_What you are asked to do_. Go through the material and copy each line that includes "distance".

_Data supplied_.
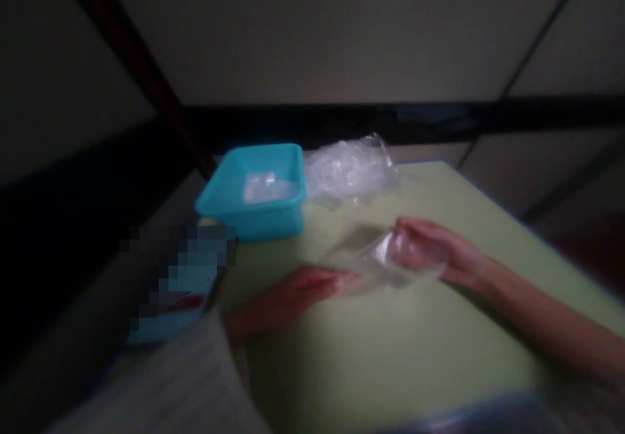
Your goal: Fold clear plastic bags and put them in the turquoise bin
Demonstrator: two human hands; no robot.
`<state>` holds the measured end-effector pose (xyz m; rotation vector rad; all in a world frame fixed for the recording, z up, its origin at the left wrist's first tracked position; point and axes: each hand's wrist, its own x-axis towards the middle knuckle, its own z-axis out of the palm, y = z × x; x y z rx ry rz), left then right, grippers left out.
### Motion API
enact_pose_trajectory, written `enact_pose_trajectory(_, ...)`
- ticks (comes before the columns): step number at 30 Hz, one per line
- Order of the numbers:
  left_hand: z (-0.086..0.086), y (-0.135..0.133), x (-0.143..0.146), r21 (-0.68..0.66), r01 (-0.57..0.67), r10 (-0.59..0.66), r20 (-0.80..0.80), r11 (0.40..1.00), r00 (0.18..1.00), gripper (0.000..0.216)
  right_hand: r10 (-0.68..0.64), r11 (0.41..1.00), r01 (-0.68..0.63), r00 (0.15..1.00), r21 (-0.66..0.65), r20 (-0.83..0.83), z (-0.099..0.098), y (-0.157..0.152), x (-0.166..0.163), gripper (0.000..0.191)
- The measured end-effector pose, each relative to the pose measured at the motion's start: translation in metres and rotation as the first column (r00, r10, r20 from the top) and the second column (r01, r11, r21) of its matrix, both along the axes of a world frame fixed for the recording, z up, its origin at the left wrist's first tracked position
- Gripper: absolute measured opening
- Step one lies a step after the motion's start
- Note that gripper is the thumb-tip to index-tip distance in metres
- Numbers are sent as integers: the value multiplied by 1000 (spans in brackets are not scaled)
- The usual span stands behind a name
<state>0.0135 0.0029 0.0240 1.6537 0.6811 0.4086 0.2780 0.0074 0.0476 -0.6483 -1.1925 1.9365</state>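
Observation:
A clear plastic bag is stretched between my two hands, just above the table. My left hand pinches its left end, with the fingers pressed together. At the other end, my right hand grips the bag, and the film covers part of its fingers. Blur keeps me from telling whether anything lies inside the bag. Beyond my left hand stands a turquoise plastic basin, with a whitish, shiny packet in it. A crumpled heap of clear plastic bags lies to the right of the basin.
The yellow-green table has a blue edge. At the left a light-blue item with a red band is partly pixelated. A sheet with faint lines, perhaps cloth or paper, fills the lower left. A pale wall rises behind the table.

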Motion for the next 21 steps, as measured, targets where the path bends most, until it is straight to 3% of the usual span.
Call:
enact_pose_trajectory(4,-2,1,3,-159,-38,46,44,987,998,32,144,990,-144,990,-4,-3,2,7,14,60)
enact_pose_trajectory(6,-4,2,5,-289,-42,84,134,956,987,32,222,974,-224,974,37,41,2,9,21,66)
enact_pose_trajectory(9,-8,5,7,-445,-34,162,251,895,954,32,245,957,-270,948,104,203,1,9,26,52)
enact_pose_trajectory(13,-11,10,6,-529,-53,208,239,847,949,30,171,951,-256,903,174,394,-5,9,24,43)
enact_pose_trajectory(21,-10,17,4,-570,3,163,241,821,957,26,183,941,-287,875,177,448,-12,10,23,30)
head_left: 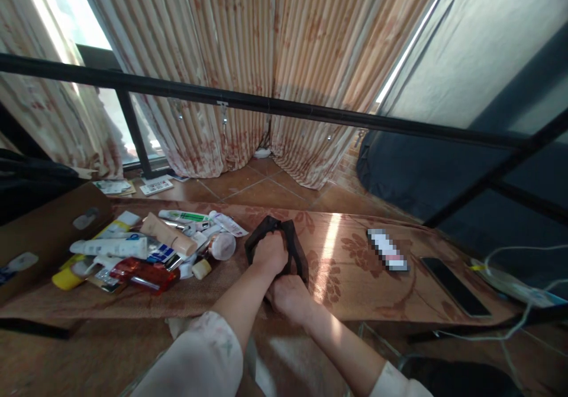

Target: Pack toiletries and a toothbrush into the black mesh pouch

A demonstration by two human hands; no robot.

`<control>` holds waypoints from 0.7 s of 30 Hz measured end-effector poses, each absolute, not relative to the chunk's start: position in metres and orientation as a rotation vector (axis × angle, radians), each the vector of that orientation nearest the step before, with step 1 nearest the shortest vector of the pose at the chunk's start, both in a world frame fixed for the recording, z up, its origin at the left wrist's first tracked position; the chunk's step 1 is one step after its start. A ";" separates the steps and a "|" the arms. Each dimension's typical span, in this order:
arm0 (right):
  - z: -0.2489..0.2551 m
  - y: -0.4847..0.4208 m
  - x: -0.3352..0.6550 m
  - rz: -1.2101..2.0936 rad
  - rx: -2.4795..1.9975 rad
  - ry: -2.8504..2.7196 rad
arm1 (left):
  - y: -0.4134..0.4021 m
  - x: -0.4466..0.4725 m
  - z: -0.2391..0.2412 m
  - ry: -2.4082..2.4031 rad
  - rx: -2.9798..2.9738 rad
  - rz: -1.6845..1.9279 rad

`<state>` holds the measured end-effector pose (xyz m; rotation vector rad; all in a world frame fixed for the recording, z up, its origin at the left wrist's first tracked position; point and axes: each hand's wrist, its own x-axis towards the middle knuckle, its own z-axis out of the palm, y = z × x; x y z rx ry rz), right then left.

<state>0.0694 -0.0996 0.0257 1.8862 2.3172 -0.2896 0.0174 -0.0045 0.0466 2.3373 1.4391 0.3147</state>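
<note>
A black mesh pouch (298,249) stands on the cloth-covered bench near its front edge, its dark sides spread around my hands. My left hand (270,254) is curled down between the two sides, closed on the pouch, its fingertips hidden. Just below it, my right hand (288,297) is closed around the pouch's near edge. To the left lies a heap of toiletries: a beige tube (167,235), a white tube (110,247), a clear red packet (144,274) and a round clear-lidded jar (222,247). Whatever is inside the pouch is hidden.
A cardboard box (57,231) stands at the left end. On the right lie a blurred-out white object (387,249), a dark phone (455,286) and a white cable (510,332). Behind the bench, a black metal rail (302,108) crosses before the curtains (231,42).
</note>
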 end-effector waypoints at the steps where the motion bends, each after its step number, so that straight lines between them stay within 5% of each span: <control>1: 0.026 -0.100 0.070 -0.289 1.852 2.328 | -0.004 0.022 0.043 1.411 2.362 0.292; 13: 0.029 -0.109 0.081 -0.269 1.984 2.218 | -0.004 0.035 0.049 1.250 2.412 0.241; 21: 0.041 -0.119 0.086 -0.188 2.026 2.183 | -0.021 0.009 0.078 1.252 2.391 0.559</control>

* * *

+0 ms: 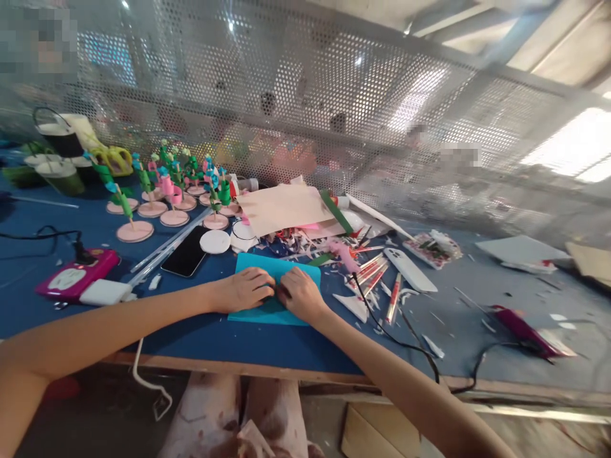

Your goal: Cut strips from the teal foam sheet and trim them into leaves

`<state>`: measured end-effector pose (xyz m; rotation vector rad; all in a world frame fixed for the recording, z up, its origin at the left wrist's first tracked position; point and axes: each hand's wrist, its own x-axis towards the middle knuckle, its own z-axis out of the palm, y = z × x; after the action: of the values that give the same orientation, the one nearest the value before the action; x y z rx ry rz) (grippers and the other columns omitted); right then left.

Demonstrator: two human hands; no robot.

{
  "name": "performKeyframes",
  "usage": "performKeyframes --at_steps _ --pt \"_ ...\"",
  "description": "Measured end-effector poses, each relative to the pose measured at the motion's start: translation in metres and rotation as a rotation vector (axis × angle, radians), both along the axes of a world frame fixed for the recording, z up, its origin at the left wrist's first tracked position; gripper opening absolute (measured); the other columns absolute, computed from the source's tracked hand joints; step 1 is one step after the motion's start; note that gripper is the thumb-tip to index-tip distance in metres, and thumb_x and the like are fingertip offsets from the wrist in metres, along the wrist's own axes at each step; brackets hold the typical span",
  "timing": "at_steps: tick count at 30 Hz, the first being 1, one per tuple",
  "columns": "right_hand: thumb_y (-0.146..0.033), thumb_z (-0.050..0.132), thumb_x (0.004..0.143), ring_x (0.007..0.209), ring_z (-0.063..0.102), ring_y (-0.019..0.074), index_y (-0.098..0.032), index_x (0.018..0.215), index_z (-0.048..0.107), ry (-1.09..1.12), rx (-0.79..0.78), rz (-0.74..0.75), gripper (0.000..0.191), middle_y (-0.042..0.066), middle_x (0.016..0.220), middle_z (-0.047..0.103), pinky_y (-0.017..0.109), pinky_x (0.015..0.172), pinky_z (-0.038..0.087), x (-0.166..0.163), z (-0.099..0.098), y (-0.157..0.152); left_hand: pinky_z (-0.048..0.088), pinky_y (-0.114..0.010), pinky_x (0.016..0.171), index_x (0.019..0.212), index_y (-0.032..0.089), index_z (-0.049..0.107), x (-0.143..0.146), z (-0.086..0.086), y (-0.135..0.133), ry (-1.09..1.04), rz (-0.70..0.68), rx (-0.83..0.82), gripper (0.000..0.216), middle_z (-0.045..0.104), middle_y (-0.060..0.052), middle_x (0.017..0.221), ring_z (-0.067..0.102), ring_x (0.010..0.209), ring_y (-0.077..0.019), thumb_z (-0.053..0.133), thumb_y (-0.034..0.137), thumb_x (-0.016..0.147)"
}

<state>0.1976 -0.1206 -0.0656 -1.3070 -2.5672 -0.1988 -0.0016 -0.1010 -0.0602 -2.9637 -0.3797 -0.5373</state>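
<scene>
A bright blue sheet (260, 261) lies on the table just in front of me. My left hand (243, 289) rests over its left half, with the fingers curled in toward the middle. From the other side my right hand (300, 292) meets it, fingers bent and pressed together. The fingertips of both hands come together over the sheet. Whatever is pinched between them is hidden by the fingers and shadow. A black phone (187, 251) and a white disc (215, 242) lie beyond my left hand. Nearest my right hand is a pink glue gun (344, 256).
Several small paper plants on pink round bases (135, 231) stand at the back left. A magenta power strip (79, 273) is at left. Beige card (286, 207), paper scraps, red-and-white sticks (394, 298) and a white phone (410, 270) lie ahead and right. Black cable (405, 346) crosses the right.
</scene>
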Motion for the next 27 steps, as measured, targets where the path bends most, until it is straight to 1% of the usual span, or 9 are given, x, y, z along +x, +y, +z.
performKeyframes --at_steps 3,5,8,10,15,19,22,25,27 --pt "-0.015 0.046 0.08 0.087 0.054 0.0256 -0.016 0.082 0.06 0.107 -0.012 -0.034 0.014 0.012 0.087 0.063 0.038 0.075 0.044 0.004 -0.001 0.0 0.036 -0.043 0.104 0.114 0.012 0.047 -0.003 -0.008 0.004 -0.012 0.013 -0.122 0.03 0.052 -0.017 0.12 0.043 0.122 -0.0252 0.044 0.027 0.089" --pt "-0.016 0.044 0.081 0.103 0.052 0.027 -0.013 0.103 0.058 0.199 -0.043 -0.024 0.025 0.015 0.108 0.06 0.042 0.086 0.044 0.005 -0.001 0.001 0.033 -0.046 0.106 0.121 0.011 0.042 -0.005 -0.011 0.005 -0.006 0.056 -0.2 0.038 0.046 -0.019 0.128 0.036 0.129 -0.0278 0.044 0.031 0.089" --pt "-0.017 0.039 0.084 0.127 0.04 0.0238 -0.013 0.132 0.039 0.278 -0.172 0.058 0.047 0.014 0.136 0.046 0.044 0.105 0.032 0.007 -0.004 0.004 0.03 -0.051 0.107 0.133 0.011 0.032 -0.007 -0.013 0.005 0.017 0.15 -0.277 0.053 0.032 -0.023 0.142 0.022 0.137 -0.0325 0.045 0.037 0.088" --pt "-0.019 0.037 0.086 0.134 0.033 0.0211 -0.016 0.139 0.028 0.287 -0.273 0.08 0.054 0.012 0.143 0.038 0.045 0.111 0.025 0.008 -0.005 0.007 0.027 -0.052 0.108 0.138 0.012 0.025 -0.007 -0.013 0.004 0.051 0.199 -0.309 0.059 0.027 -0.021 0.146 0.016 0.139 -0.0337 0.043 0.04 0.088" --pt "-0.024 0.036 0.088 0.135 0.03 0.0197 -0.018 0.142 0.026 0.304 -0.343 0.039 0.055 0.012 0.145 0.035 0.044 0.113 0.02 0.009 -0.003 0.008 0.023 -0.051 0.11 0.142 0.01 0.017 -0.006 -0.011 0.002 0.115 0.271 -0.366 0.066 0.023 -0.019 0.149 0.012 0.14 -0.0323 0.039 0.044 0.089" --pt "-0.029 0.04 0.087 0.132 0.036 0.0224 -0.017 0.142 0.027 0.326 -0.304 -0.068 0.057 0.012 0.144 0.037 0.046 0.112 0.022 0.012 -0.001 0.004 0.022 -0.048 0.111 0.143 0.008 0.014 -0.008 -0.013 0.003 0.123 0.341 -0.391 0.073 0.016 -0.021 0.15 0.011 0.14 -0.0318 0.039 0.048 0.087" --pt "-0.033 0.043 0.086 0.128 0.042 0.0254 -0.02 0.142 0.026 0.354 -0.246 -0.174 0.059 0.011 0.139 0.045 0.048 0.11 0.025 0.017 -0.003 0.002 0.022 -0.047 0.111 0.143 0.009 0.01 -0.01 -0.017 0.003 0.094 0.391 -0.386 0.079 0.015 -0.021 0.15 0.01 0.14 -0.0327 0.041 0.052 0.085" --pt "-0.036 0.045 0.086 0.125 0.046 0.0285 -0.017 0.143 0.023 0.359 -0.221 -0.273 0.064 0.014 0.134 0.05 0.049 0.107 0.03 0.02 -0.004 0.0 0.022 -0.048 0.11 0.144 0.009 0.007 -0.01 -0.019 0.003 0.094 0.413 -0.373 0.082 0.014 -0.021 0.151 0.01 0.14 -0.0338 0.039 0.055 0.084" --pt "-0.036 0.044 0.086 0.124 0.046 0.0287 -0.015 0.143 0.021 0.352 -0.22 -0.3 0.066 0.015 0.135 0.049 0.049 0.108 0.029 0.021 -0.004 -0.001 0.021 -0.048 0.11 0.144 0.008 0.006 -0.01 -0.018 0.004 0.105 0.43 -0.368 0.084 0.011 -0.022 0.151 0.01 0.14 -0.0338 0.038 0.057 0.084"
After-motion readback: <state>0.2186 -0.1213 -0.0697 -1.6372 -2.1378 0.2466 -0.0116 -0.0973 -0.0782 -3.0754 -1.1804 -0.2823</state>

_Exercise answer_.
- Note that gripper is the thumb-tip to index-tip distance in metres
  "description": "Measured end-effector poses, each relative to the pose measured at the motion's start: translation in metres and rotation as a rotation vector (axis × angle, radians), both along the axes of a world frame fixed for the recording, z up, its origin at the left wrist's first tracked position; gripper opening absolute (measured); the other columns absolute, computed from the source's tracked hand joints; step 1 is one step after the motion's start; note that gripper is the thumb-tip to index-tip distance in metres, and thumb_x and the like are fingertip offsets from the wrist in metres, along the wrist's own axes at each step; brackets hold the typical span",

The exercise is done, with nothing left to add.